_Your assignment:_ Return every line of the data that contains the string "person".

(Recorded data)
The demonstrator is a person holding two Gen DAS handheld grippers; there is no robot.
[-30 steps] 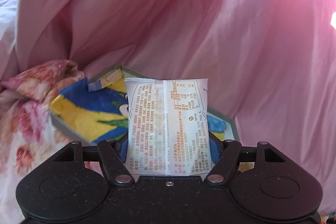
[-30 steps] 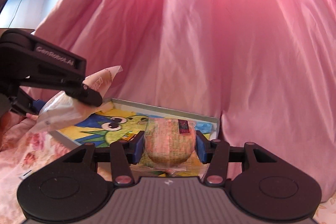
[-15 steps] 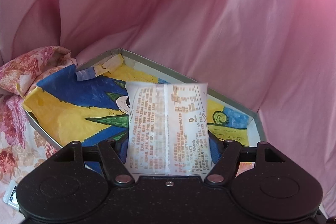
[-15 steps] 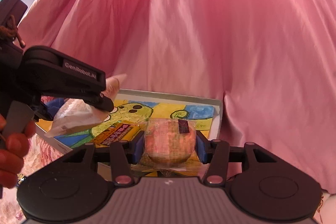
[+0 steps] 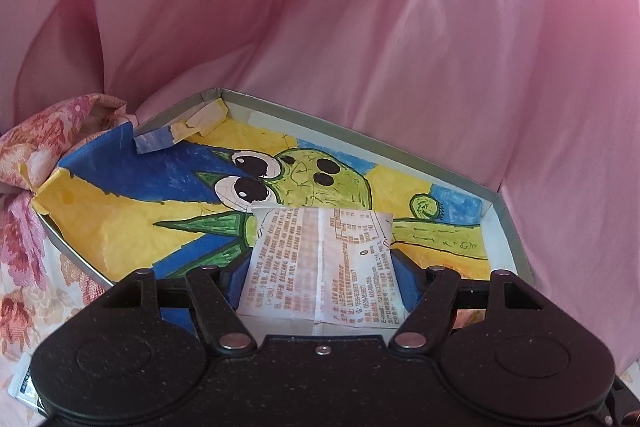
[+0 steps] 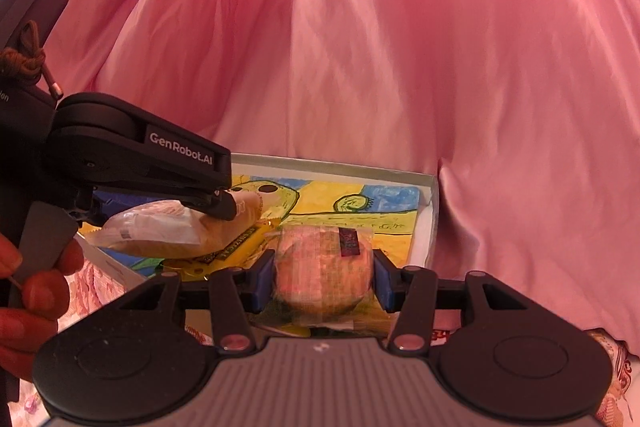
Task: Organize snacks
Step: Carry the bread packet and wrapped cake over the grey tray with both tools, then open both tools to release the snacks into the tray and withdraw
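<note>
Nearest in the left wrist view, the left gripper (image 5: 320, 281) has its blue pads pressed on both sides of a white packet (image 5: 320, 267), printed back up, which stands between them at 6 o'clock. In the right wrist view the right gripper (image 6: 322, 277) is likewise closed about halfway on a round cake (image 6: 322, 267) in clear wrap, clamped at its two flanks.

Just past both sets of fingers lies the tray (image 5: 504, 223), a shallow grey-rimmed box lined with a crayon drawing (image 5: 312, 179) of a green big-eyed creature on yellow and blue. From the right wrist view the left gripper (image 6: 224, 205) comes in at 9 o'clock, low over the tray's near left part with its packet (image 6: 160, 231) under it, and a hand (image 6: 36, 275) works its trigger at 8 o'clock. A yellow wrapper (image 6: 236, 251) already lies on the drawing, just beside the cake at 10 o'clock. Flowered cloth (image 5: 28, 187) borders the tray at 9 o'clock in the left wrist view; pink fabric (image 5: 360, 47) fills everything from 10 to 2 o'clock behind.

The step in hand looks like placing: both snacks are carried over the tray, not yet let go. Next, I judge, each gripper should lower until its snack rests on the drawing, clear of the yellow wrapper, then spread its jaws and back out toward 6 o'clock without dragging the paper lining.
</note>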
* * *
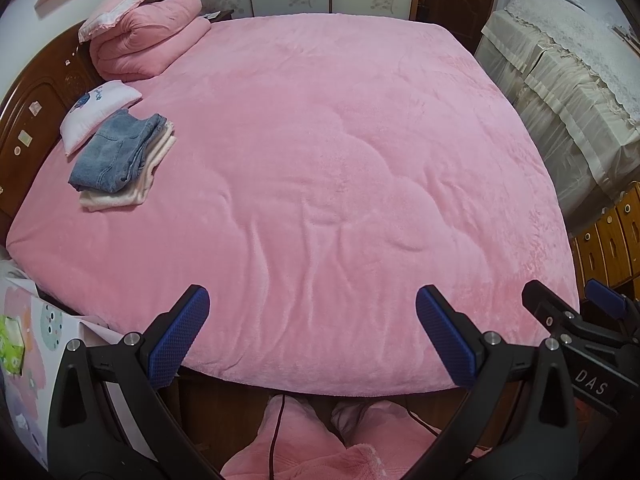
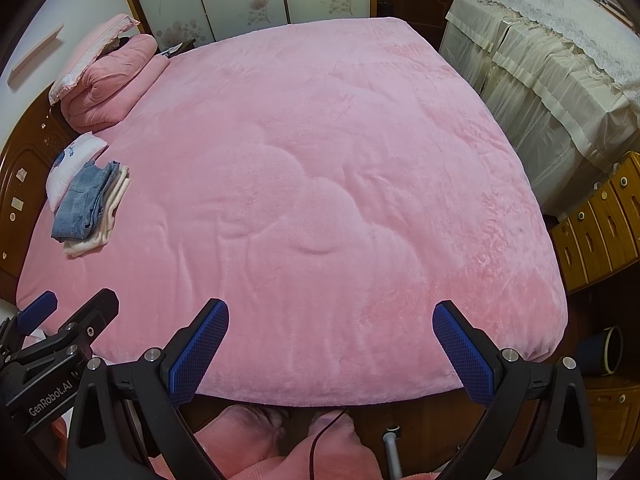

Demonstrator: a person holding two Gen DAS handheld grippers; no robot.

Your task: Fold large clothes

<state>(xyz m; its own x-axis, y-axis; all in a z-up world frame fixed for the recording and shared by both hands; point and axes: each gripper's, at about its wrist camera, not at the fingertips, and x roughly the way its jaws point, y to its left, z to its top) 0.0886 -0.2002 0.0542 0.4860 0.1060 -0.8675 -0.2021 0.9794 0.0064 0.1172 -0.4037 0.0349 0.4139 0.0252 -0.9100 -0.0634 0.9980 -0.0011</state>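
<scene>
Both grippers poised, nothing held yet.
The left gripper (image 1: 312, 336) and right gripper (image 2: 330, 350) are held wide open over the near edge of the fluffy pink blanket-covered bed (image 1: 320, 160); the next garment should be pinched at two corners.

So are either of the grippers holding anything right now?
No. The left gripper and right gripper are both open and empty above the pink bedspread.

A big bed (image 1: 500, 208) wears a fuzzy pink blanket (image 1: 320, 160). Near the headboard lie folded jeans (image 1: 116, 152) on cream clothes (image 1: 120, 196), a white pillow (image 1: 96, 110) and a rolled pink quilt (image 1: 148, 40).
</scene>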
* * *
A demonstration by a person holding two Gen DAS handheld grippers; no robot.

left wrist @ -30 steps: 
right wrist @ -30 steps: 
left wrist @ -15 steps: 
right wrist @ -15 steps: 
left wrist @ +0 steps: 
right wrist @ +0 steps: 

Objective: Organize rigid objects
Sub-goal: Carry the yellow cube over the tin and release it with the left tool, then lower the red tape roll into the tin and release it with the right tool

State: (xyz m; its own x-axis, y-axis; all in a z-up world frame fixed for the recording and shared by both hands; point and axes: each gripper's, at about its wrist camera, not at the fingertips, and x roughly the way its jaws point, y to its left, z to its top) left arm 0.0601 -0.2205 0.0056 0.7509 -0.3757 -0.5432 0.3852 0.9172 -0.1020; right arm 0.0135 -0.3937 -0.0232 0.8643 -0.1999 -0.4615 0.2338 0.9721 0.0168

_Response to this exercise:_
The demonstrator is a person holding two Gen DAS handheld grippers; there is no robot.
Demonstrator: a person holding two Gen DAS handheld grippers; no robot.
A demonstration by a person holding two Gen DAS handheld grippers; no robot.

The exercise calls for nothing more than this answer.